News

DKI Jakarta Mulai Hari Ini Terapkan Sekolah Tatap Muka 50%

Menurut Wakil Gubernur DKI Jakarta Ahmad Riza Patria, kebijakan diganti PTM 50 persen mulai diberlakukan sejak hari ini.


DKI Jakarta Mulai Hari Ini Terapkan Sekolah Tatap Muka 50%
Seorang siswi memakai cairan pembersih tangan saat uji coba pembelajaran tatap muka hari pertama di SDN Kenari 08 pagi, Jakarta, Rabu (7/4/2021). (AKURAT.CO/Endra Prakoso)

AKURAT.CO Pembelajaran tatap muka (PTM) 100 persen di DKI Jakarta tidak semerta-merta dihentikan, melainkan kuotanya yang dikurangi menjadi 50 persen. Kebijakan itu dilakukan seiring melonjaknya angka kasus Covid-19 di kawasan Ibu Kota.

Menurut Wakil Gubernur DKI Jakarta Ahmad Riza Patria, kebijakan diganti PTM 50 persen mulai diberlakukan sejak hari ini. Hal itu ia sampaikan berdasarkan hasil diskusi dengan pemerintah pusat bahwa diputuskan akan dilakukan pengurangan separuh kapasitas untuk masa percobaan.

"Hasil diskusi rundingan dengan pemerintah pusat akhirnya diputuskan kami sudah bersurat juga komunikasikan juga diputuskan 50 persen. Kita akan coba dulu, mulai hari ini," ucap Riza, Jumat (4/2/2022).

baca juga:

Kepala Seksi Pendidikan dan Tenaga Pendidikan Jakarta Barat II Masuduki mengatakan bahwa kebijakan itu didasarkan pada Surat Edaran Menteri Pendidikan, Kebudayaan, Riset, dan Teknologi Nomor 2 Tahun 2022 tentang Diskresi Pelaksanaan Keputusan Bersama 4 Menteri tentang Panduan Penyelenggaraan Pembelajaran di Masa Pandemi.

"Sudah 50 persen mulai hari ini. Bergantian, jadi minggu pertama, misal 15 orang, minggu kedua 15 orang per kelas," kata Masduki.

Berdasarkan diskresi yang diberikan oleh Kementerian Pendidikan dan kebudayaan, Pemkot Jakarta Barat kembali melakukan pembatasan PTM seperti sebelumnya. Nantinya, siswa yang tidak mengikuti PTM akan melakukan Pembelajaran Jarak Jauh (PJJ) secara daring.

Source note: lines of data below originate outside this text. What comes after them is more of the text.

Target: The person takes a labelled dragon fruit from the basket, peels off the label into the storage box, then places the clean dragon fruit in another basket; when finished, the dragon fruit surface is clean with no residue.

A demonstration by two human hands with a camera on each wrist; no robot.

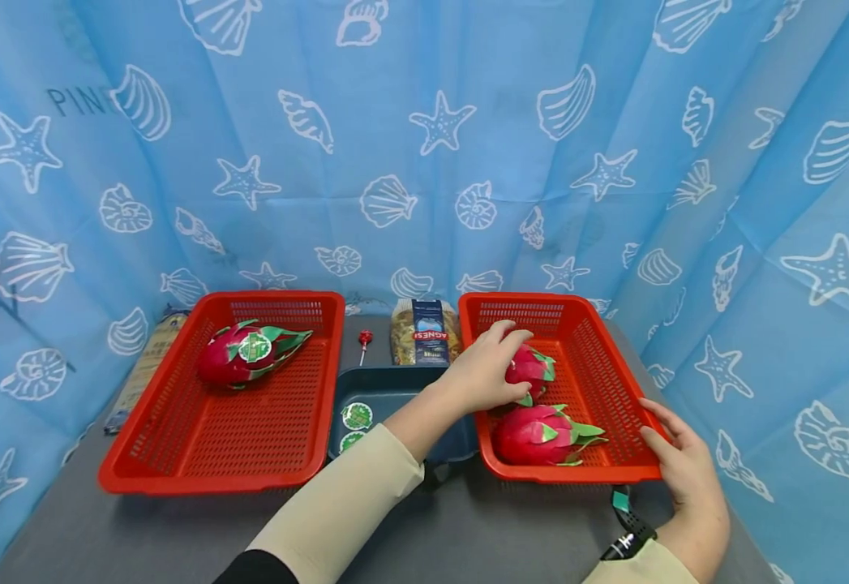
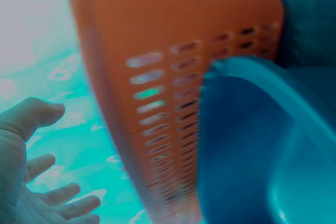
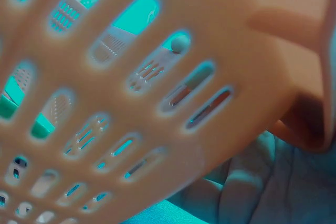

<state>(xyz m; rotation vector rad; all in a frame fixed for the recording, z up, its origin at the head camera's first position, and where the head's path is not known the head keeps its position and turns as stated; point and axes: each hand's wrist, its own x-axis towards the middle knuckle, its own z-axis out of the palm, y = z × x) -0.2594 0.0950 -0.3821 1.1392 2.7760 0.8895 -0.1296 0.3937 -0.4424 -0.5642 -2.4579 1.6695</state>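
Observation:
My left hand (image 1: pixel 488 367) reaches over the left side of the right red basket (image 1: pixel 585 357). Its fingers are spread around the near side of a dragon fruit (image 1: pixel 530 369), partly hidden by the hand; the left wrist view shows the fingers (image 2: pixel 76 200) apart, without the fruit. A second dragon fruit (image 1: pixel 541 435) lies in front of it in the same basket. At that basket's right front corner, my right hand (image 1: pixel 687 462) holds the rim between thumb and fingers. Through the right wrist view, curled fingers (image 3: pixel 241 182) show beneath the basket's slotted wall.
A left red basket (image 1: pixel 249 438) holds one stickered dragon fruit (image 1: pixel 237 354). Between the baskets sits a dark blue tray (image 1: pixel 395 389) with round green stickers (image 1: pixel 356 416). Behind it are a lollipop (image 1: pixel 365 337) and a pasta bag (image 1: pixel 424 332). Another packet (image 1: pixel 148 369) lies far left.

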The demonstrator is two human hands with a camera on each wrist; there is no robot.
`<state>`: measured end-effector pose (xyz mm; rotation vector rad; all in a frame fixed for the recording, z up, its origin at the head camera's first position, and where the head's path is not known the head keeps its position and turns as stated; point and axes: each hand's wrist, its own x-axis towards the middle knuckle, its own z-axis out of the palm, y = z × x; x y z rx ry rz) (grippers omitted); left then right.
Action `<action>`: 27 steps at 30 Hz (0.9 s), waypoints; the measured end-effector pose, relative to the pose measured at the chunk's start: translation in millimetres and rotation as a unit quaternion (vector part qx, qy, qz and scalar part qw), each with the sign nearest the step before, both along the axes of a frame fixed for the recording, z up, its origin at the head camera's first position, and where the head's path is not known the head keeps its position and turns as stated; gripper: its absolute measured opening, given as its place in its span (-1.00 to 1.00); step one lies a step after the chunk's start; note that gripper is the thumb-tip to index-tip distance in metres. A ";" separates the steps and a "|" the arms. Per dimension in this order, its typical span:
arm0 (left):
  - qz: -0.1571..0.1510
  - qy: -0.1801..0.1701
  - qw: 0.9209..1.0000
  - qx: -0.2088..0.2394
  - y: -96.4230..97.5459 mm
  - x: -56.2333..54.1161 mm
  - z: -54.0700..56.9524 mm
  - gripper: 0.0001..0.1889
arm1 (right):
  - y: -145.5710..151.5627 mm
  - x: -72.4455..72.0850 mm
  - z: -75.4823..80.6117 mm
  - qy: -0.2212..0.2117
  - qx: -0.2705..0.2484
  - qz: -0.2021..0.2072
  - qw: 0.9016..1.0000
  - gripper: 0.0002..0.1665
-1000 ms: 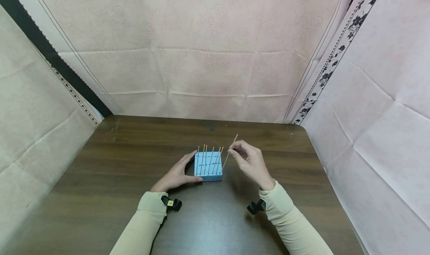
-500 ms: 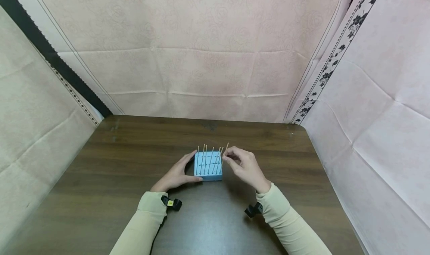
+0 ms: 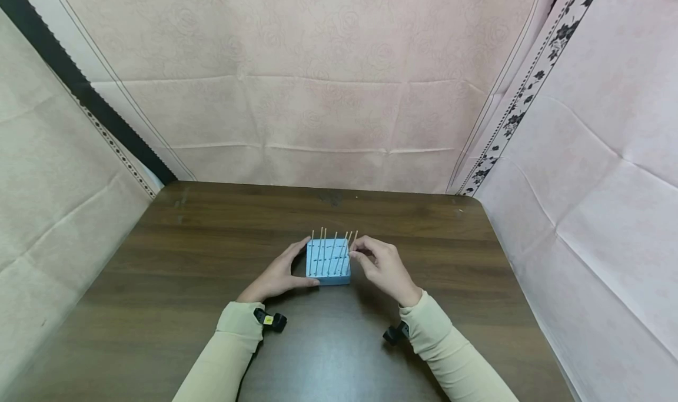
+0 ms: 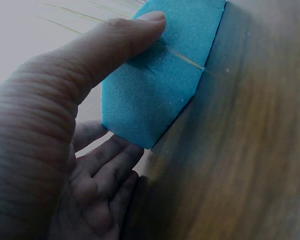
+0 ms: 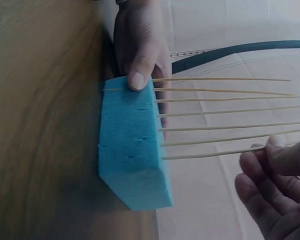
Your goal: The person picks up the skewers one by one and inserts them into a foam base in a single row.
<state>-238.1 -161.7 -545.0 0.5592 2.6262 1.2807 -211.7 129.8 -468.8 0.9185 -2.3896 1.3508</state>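
A light-blue foam block (image 3: 335, 281) sits on the table, with several thin wooden skewers (image 5: 230, 78) standing in its top. My left hand (image 3: 279, 276) grips the block's left end, thumb on the near face and fingers behind. In the left wrist view, that thumb (image 4: 135, 37) lies across the blue foam. Thumb and forefinger of my right hand (image 3: 385, 266) pinch another skewer (image 5: 215, 153) part way up, above the block's right end. Its lower end meets the foam's top in the right wrist view, in line with the others.
The brown wooden table (image 3: 212, 225) spreads around the block. Pale patterned cloth (image 3: 318, 108) hangs behind it and along both sides. Each wrist carries a small black camera (image 3: 278, 322).
My right hand has moved left and slightly down with its skewer, from beside the block to above its right end. The left hand and block have stayed put.
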 end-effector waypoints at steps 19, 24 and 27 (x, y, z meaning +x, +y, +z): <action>0.005 -0.006 1.000 -0.006 0.7 -3.4 -1.5 0.23 | 8.1 -9.7 -6.6 0.033 0.022 0.029 0.999 -0.87; 0.000 -0.010 1.000 -0.013 -0.9 -1.8 2.3 0.27 | 15.5 -12.0 -7.5 0.045 0.049 0.008 0.998 -0.63; -0.003 0.001 0.999 -0.037 -5.9 1.6 10.6 0.31 | 26.0 -14.3 -7.3 0.060 0.098 -0.031 0.993 -0.39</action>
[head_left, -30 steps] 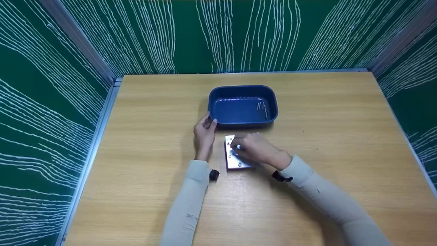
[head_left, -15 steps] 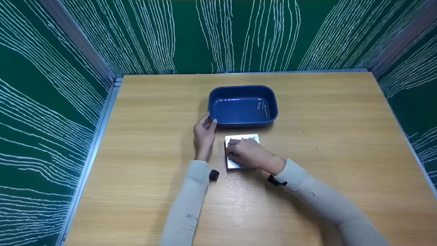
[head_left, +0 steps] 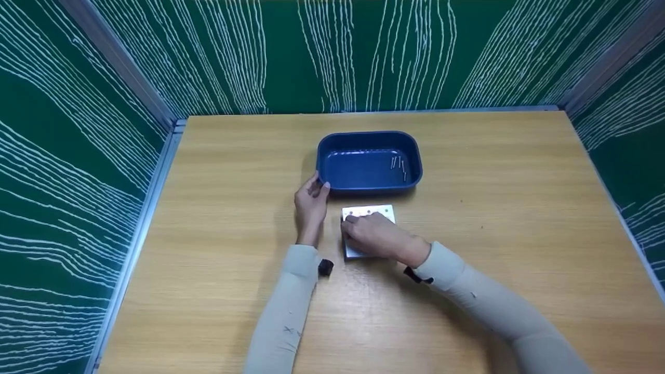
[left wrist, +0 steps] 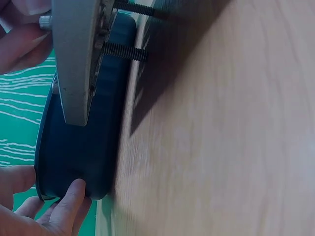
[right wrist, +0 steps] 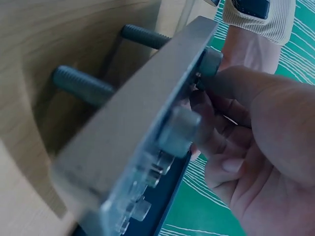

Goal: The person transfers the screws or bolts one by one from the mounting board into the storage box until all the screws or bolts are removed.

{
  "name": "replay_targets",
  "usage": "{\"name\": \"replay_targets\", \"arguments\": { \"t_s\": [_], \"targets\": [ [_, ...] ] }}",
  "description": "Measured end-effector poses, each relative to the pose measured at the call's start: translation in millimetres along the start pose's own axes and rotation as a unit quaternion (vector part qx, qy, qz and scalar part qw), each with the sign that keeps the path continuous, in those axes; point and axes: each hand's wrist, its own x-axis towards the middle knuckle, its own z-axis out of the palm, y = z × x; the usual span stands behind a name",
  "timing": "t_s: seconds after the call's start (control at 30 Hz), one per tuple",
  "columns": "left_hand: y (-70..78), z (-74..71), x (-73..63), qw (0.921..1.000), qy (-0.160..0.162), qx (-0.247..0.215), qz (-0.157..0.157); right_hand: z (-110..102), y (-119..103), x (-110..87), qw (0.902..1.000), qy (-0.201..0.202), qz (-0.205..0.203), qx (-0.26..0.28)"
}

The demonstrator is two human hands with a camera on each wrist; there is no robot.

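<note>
A silver metal plate (head_left: 385,213) with holes is near the middle of the table, in front of a dark blue bin (head_left: 363,188). Socket-head screws (right wrist: 179,132) sit in its top, and threaded shanks (left wrist: 125,51) stick out below it. My right hand (head_left: 375,235) is over the plate's left part; in the left wrist view its fingers (left wrist: 24,46) pinch a screw head (left wrist: 46,22) at the plate. From above, that hand hides the screw. My left hand (head_left: 311,205) grips the bin's near left corner, thumb and fingers around its wall.
Several thin screws (head_left: 399,162) lie in the right part of the bin. The wooden table (head_left: 218,223) meets green walls (head_left: 283,57) with white wavy lines at the back and sides. Tiny dark specks (head_left: 461,201) lie to the right of the plate.
My right hand has shifted left and a little nearer across the plate, uncovering its far edge and row of holes. The left hand has stayed on the bin, which has not moved.
</note>
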Motion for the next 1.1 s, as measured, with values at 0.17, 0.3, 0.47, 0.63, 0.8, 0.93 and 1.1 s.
{"name": "replay_targets", "arguments": {
  "t_s": [0.17, 0.3, 0.47, 0.63, 0.8, 0.93, 1.1],
  "targets": [
    [-0.4, -0.5, -0.7, 1.0000, -0.001, 0.003, 0.008, 0.6, -1.9, 0.3, 0.9998, 0.001, -0.007, 0.020],
    [-0.8, -0.8, -0.9, 0.9999, -0.001, 0.008, 0.011, 1.9, -1.5, 0.5, 0.9997, 0.002, -0.011, 0.023],
    [-0.7, -0.4, -1.0, 1.0000, 0.002, 0.001, 0.003, 2.3, -0.9, 1.5, 0.9995, 0.021, -0.021, 0.007],
    [-0.6, -0.1, -0.2, 1.0000, 0.004, 0.000, 0.005, 2.4, 0.1, 1.1, 0.9985, 0.040, -0.029, -0.021],
    [-1.2, -0.4, 0.4, 1.0000, 0.005, -0.005, 0.006, 1.5, 0.4, 1.0, 0.9982, 0.041, -0.033, -0.028],
    [-1.1, -0.2, 0.0, 0.9999, 0.003, -0.010, 0.006, 0.1, -0.4, 0.9, 0.9978, 0.047, -0.037, -0.028],
    [-0.9, 0.1, -0.8, 0.9999, 0.006, -0.006, 0.010, -1.0, -1.4, -0.6, 0.9954, 0.076, -0.044, -0.037]
  ]
}}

"Kalau yang terpapar kan sekolahnya di-lockdown. Begitu masuk langsung terapkan 50 persen," sahut Masduki

Ia memastikan pihaknya akan menerapkan protokol kesehatan (prokes) yang ketat selama PTM 50 persen berlangsung. Pihaknya juga akan memantau kondisi kesehatansetiap siswa setelah mengikuti PTM di sekolah.

Sebelumnya, Usulan Gubernur DKI Jakarta Anies Baswedan agar Satgas COVID-19 menyetop pembelajaran tatap muka (PTM) ditolak pihak Kemenko Kemaritiman dan Investasi (Marves).